Ils éludent ainsi l’essence de l’amour : l’oubli de soi, le temps d’accepter l’autre dans toute sa complexité et l’union, ensuite, de deux incomplétudes.
Ils sont restés « il et elle », ne laissant pas de chance, même infime, au Nous….et ont laissé prise à la mort d’un amour qui devait encore naître.
(Arwen Gernak)
14-03-05
T.D. 2005

Commentaires
Par Belouga le 21/03/2005 à 08h19
Plus je te lis , plus j'aime. Que de mots assemblés sur ce parquet pour notre plus grand bonheur
Par catoxique le 19/03/2005 à 22h51
Divinement romantique! O combien je te lis ma belle, comme tu ne soupçonnes pas...J'ai mal dans la beauté de ce texte si limpide à mes yeux...
J'ai juste envie de te dire : tu as la majesté, l'élégance et la pureté du cygne...
Je t'aime
Catherine
Par emmy34 le 19/03/2005 à 19h35
Toujours cette force, cette émotion !
Quel plaisir de te lire Arwen
Par Arwen le 19/03/2005 à 17h41
oui Camille et bien plus que tu ne le crois!!!!
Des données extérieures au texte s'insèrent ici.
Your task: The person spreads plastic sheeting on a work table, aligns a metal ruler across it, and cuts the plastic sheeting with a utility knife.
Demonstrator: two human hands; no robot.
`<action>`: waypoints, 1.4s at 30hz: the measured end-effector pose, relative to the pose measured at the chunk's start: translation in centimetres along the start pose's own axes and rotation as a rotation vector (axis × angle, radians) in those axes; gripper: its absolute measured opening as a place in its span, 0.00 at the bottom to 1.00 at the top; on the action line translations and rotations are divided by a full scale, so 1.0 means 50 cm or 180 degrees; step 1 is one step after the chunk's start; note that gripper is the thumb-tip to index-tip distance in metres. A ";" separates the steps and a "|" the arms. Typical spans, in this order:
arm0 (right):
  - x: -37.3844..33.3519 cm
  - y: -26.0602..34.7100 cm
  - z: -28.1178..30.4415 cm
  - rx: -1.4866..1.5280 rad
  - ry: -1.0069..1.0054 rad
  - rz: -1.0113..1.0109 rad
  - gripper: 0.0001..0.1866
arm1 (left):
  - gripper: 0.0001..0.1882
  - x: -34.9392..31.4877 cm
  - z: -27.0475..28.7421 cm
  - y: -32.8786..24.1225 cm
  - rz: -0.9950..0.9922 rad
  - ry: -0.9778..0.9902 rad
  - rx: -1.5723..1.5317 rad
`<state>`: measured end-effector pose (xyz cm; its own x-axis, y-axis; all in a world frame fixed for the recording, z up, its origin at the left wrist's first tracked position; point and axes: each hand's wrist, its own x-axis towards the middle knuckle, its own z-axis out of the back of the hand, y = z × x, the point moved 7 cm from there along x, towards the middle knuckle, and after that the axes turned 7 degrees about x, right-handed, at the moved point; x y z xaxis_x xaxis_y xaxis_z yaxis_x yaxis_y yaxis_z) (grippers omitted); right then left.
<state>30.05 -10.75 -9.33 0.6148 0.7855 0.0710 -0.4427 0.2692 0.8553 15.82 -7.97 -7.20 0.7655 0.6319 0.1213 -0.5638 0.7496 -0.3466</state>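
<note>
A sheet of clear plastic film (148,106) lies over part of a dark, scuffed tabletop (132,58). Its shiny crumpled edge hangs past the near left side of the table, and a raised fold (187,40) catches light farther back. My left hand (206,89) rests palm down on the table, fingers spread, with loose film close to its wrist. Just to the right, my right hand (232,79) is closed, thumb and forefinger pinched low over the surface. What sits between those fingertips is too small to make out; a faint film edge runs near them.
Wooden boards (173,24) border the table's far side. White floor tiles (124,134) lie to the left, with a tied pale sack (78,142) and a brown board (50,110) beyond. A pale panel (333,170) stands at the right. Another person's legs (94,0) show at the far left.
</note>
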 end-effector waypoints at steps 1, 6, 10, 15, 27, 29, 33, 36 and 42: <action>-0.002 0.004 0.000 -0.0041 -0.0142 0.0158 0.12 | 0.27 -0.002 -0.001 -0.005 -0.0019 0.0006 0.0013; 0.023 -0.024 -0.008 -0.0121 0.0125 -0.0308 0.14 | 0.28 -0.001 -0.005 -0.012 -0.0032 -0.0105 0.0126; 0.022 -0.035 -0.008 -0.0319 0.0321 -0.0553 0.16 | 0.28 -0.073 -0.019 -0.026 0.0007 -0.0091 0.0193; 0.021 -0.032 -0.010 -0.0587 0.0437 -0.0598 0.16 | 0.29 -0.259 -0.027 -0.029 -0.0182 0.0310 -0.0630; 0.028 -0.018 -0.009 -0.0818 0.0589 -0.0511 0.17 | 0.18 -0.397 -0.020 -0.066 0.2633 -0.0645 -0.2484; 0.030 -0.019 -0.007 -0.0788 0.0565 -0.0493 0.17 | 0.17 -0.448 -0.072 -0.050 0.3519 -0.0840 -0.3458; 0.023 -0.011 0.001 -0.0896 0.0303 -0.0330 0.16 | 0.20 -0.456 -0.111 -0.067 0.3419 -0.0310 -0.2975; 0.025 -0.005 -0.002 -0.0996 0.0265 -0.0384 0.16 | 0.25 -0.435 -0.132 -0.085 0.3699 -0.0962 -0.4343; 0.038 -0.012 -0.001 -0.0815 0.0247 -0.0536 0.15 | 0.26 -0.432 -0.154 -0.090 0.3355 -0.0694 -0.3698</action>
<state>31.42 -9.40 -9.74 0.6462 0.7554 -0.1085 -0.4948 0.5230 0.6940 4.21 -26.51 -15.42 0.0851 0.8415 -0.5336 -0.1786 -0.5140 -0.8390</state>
Par camomille631 le 19/03/2005 à 15h10
Je sais pas comment exprimer ce que je ressens, je me susi retenue de pleurer, parce que je suis acdi de mon école, c'est le sportes ouvertes, mais si je l'avais lu chez moi ,je pense vraiment j'aurias pleuré, ce texte est tellement.......... Dsl arwen j' y arrive pas a la dire........... mais je suis sure que tu comprends ce que je ressens.........
Par jfred le 19/03/2005 à 08h45
une si belle danse qui se noie dans les larmes d'un cygne perdu.
la beauté du récit me fait toujours un bien fou.